> [HOW TO COMPLETE THIS TASK] The whole listing below is to be repeated without alteration.

> [DATA BELOW]
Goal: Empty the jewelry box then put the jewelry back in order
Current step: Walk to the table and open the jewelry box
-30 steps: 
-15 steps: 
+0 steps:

> [TASK ANSWER]
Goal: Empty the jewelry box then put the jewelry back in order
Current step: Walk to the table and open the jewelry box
-30 steps: 
-15 steps: 
+0 steps:

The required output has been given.